Department of Paediatric Intensive Care, Queensland Children's Hospital, Brisbane, Qld, Australia.
School of Medicine, University of Queensland, Brisbane, Qld, Australia.
Crit Care Med. 2020 Nov;48(11):e1071-e1078. doi: 10.1097/CCM.0000000000004622.
Milrinone is an inodilator widely used in the postoperative management of children undergoing cardiac surgery. The literature supporting its inotropic effect is sparse. We sought to study the effect of milrinone on the vasculature and its effects on the ventricular function using wave intensity analysis. We also intended to evaluate the feasibility of using wave intensity analysis by the bedside.
prospective single-center observational study.
PICU of a tertiary children's hospital.
Children (< 18 yr) admitted to PICU following cardiac surgery who required to be commenced on a milrinone infusion.
Echocardiography and Doppler ultrasound assessments for wave intensity analysis were performed prior to commencing milrinone and 4-6 hours after milrinone infusion.
Wave intensity analysis was successfully performed and analyzed in 15 of 16 patients (94%). We identified three waves-a forward compression wave, backward compression wave, and forward decompression wave. The waves were described with their cumulative intensity and wave-related pressure change. There was a 26% reduction in backward compression wave cumulative intensity following the introduction of milrinone. Other variables (backward compression wave cumulative intensity/forward compression wave cumulative intensity ratio, backward compression wave wave-related pressure change, backward compression wave wave-related pressure change/forward compression wave wave-related pressure change ratio) consistent with vasodilation also decreased after milrinone. It also decreased the vascular wavespeed by 7.1% and increased the distensibility of the vessels by 14.6%. However, it did not increase forward compression wave cumulative intensity, a variable indicating the systolic force generated by the ventricle. Forward decompression wave cumulative intensity indicating ventricular early diastolic relaxation also did not change.

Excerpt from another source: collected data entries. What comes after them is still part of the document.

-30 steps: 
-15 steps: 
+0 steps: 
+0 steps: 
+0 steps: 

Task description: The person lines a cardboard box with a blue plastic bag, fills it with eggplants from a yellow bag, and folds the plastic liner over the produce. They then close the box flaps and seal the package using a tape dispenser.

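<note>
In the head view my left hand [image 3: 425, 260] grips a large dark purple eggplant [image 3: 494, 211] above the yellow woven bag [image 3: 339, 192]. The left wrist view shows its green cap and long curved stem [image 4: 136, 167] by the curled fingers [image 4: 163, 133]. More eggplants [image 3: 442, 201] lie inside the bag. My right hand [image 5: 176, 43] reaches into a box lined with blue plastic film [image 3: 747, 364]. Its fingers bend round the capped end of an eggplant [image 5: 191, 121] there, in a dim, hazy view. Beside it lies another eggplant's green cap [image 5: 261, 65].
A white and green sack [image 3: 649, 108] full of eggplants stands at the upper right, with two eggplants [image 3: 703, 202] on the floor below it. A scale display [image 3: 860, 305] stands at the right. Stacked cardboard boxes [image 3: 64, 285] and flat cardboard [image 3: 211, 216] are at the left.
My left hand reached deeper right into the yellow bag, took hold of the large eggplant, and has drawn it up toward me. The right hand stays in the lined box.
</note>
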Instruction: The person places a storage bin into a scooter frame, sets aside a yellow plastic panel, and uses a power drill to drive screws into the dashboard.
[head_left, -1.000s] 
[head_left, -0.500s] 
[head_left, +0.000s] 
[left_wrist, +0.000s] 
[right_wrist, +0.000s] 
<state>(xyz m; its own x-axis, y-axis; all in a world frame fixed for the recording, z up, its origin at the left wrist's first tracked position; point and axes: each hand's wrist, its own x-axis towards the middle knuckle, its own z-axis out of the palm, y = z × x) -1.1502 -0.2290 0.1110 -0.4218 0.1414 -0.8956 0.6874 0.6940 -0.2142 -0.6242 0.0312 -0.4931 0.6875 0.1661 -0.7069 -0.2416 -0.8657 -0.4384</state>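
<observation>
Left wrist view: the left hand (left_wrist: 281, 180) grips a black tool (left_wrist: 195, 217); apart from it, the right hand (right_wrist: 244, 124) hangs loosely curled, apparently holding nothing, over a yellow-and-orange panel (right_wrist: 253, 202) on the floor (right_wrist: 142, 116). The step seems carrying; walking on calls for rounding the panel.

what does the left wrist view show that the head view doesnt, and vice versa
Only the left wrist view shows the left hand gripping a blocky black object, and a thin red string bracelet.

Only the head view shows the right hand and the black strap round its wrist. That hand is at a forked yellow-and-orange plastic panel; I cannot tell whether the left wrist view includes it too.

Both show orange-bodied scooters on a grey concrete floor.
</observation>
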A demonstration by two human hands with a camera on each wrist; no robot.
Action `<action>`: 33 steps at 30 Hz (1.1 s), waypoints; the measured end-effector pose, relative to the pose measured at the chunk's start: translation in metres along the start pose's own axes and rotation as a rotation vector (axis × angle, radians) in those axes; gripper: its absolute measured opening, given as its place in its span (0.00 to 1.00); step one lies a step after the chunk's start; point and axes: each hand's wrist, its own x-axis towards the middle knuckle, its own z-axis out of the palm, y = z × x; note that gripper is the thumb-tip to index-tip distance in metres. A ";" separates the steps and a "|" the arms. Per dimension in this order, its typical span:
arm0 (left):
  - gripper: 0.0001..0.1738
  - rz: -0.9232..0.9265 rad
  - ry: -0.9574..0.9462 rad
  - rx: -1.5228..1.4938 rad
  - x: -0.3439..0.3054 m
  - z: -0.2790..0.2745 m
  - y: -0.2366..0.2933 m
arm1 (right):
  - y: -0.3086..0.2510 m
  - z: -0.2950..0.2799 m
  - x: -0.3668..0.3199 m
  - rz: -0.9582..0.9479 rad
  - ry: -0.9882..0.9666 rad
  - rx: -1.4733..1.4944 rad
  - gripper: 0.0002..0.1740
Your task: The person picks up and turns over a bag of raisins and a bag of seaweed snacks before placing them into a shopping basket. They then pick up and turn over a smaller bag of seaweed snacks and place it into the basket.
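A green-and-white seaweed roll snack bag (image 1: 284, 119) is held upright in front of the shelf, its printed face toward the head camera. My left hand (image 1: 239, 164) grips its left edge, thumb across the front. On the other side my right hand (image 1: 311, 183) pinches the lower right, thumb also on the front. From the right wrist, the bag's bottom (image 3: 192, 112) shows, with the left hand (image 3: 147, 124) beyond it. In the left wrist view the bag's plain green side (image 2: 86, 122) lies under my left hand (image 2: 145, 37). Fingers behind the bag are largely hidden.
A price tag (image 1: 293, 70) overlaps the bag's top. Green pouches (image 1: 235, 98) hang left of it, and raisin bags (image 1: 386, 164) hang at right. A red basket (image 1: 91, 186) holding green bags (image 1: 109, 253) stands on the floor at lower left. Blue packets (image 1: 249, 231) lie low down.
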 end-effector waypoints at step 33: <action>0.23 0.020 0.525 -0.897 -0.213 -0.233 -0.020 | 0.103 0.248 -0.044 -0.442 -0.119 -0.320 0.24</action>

In a cohort of children recovering in PICU after having undergone cardiac surgery, we found that milrinone acted as a vasodilator but did not demonstrate an improvement in the contractility or an improved relaxation of the left ventricle as assessed by wave intensity analysis. We were able to demonstrate the feasibility and utility of wave intensity analysis to further understand ventriculo-vascular interactions in an intensive care setting.
米力农是一种在心脏手术后患儿术后管理中广泛使用的正性肌力药物和血管扩张剂。关于其正性肌力作用的文献很少。我们试图使用波动强度分析来研究米力农对血管的作用及其对心室功能的影响。我们还旨在评估床边使用波动强度分析的可行性。
前瞻性单中心观察性研究。
三级儿童医院的 PICU。
心脏手术后入住 PICU 并需要开始米力农输注的儿童(<18 岁)。
在开始米力农输注之前和米力农输注 4-6 小时后,进行超声心动图和多普勒超声评估以进行波动强度分析。
16 例患者中有 15 例(94%)成功进行了波动强度分析。我们识别出了三个波,一个前向压缩波、一个后向压缩波和一个前向减压波。描述了这些波的累积强度和与波相关的压力变化。在引入米力农后,后向压缩波累积强度降低了 26%。其他变量(后向压缩波累积强度/前向压缩波累积强度比值、后向压缩波与波相关的压力变化、后向压缩波与波相关的压力变化/前向压缩波与波相关的压力变化比值)也与血管扩张一致,在米力农后也降低了。它还使血管波速降低了 7.1%,使血管的顺应性增加了 14.6%。然而,它并没有增加前向压缩波累积强度,这是一个表示心室产生的收缩力的变量。表明心室早期舒张松弛的前向减压波累积强度也没有变化。
在心脏手术后在 PICU 中恢复的儿童队列中,我们发现米力农作为血管扩张剂,但波动强度分析并未显示其收缩力或左心室舒张功能改善。我们能够证明波动强度分析的可行性和实用性,以进一步了解重症监护环境中的心室-血管相互作用。